Melankolik
MFC Üyesi
-
- Üyelik Tarihi
- 25 Ara 2009
-
- Mesajlar
- 566
-
- MFC Puanı
- -28
GİRİŞ:
Fatiha, fethetmek yani açmak kökünden gelen bir kelimedir. Kurân-ı Kerim bu sure ile açıldığı için sureye Fatiha Suresi denilmiştir. Fatiha Suresine Kurânın hülasası, anası ve esası anlamında Ümmül-Kitap ve Ümmül-Kurân denilmiştir. Yüce Allah Fatihaya Sebul-Mesanî vel-Kurânil-Azîm (Hicr, 15:87) adını verir. Peygamberimiz (sav) bunun Fatiha Suresi olduğunu açıklamıştır. (Buhârî, Tefsîrü'l-Kur'ân, 1; Fezâilu'l-Kur'ân, 9) Sadece Fatiha Suresi inzal edilmiş olsaydı iman için yeterli olacağından bu sureye Kâfiye ve Vâfiye de denilmiştir. Çünkü Fatiha içinde bütün Kurân-ı Kerimin özünü toplamıştır.
Fatiha Suresi peygamberimize (sav) iki defa nazil olmuştur. Birincisi Vahyin ilk başlangıcında Cebrail (as) peygamberimize nafile olarak sabah-akşam namaz kılmayı öğrettiği zaman Fatiha Suresini de öğretmiş ve abdest ile beraber ibadet olarak namazı talim etmiştir. Peygamberimiz (sav) Tevratta, Zeburda ve İncilde benzeri olmayan bir sure olarak tarif ettiği bu sureye ayrıca Hamd Suresi denilmektedir. Çünkü sure Âlemlerin Rabbi olan Allaha hamd ile başlamaktadır.
Fatiha Suresi insanlara yaratılış amacını, ibadet ve ahlak esaslarını tam olarak talim ettiği için Tercümanül-Kurân olan Hz. Abdullah b. Abbas (ra) Kurânın esası Fatihadır, Fatihanın esası da Besmeledir (İbn-i Kesir, Tefsir, -1388-Beyrut) 1:8) Fatiha o kadar değerli bir suredir ki her müminin kalbindedir ve Fatihasız namaz makbul değildir. Peygamberimiz (sav) Fatihasız namaz olmaz buyurmuşlardır. Hz. Ali (ra) Fatihayı şefaatçi yaparak ne isterseniz Allah verir buyurmuştur. Bu sebepten dolayı Fatiha Suresi nazil olunca şeytan korku ve dehşete kapılarak feryat etmiştir. Peygamberimiz (sav) Fatihayı okumak bütün dertlere devadır. Her nevi zehire karşı şifadır. (Feyzül-Kadir, 4:418, 420)

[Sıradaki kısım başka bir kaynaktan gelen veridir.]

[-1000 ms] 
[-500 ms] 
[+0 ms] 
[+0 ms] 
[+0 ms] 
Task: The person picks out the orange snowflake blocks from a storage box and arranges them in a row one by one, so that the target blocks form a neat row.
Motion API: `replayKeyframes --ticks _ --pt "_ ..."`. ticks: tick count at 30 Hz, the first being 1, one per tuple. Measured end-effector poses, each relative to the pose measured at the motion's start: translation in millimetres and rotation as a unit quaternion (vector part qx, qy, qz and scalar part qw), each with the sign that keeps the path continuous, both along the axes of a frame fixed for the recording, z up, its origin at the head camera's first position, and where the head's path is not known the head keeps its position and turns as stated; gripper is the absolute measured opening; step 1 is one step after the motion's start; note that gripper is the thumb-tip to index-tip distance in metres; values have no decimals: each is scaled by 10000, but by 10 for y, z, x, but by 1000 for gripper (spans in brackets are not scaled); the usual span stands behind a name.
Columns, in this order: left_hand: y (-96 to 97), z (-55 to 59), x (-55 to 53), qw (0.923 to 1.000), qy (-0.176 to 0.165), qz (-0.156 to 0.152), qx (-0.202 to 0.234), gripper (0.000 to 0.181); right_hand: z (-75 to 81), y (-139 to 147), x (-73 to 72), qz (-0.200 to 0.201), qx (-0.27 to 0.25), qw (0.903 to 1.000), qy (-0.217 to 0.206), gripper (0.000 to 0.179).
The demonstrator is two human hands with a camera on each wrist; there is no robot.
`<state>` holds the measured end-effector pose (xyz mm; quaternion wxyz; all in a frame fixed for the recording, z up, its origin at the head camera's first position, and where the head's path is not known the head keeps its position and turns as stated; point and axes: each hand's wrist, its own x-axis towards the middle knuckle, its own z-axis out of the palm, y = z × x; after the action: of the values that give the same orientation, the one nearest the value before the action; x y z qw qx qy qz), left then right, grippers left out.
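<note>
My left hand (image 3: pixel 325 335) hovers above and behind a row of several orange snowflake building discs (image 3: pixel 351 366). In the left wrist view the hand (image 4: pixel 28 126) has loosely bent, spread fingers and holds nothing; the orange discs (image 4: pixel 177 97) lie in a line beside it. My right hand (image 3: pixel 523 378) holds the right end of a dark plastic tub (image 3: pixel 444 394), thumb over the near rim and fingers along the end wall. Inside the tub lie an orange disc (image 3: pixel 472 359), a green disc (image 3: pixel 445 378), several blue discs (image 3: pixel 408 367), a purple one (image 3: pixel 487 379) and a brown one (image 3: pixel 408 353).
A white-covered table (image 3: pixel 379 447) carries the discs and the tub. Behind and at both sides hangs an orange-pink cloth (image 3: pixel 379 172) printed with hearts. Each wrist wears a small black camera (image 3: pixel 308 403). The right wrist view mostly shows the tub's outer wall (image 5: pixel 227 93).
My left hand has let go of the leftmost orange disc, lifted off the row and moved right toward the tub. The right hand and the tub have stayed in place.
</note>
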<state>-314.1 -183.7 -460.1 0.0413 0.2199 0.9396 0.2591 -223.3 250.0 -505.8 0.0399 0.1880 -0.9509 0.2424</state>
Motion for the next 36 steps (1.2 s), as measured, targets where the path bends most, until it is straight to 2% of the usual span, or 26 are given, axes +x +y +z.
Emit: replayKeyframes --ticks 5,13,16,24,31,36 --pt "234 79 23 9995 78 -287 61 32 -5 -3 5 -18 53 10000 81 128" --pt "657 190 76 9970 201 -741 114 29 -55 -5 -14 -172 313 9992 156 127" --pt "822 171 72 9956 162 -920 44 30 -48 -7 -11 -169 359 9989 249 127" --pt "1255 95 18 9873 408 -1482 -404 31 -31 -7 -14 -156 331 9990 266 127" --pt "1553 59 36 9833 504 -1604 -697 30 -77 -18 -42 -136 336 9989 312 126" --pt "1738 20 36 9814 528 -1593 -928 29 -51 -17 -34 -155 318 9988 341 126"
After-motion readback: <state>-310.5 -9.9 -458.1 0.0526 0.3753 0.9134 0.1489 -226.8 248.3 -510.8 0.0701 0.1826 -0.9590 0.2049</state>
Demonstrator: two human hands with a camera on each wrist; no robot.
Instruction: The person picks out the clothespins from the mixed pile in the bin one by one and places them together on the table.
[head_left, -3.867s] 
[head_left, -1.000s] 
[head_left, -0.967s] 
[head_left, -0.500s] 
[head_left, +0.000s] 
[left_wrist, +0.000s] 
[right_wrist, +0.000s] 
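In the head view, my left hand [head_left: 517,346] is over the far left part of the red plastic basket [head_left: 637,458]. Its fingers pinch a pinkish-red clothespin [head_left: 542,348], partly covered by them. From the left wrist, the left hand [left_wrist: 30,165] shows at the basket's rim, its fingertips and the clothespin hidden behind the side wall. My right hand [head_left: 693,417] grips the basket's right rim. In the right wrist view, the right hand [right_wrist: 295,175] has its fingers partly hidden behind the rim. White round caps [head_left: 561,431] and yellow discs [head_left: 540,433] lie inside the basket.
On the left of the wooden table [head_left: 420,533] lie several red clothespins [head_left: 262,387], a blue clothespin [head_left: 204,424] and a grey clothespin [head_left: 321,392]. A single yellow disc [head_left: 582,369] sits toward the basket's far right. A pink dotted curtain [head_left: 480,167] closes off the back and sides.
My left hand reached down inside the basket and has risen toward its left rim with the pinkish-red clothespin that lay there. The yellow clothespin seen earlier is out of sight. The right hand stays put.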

1. Fatiha Suresinin Meâl-i Âlisi:
Rahman ve Rahim olan Allahın adı ile... Hamd ve sena, şükür ve minnet yalnızca tüm âlemlerin Rabbi olan Allaha hastır. O Allah Rahmandır, rahmeti bütün âlemleri kuşatmıştır. Rahimdir, şefkati ile tüm inananları ahirette cehennemden korur. Ahiret âlemlerinin, din gününün sahibi yalnız Odur. Biz bütün varlıklar yalnız Sana ibadet eder, sadece Senden yardım isteriz. Bizi Sırat-ı Müstakimde istikamet üzere doğru yolda hidayete erdir. Kendilerine nimet verdiğin peygamberlerin, sıddıkların, şehitlerin ve salihlerin yoluna ilet. Gadaba uğramış olan felsefecilerin ve yoldan çıkmış ehl-i dalalet ve ilhadın yoluna değil
2. Surenin Tefsiri:
1. Rahman ve Rahim olan Allahın adıyla Bu ayet Besmele olarak isimlendirilir. Peygamberimiz (sav) besmele ile ilgili olarak Besmele ile ism-i azam gözün siyahı ile beyazı gibidir (İbn-i Kesir, Tefsir, 1:17) buyurmuşlardır.
Kurân-ı Kerimin takip ettiği dört temel amaç vardır: Tevhit, Nübüvvet, Haşir, Adalet ve İbadet. Besmele her dördüne işaret eder. Bismillah tevhide, Rahman nizam ve adalete, Rahim haşre ve surenin başında gizli olan Kul ise nübüvvete işaret eder. (İşaratul-İcâz, 2006, s. 30) Allah ism-i zat olduğu için yüce Allahın bütün isim ve sıfatlarına işaret eder. Rahman Rezzak ve Hallak anlamında olup dünyayı, Rahim şefkat ve merhameti ile ahirete işaret eder.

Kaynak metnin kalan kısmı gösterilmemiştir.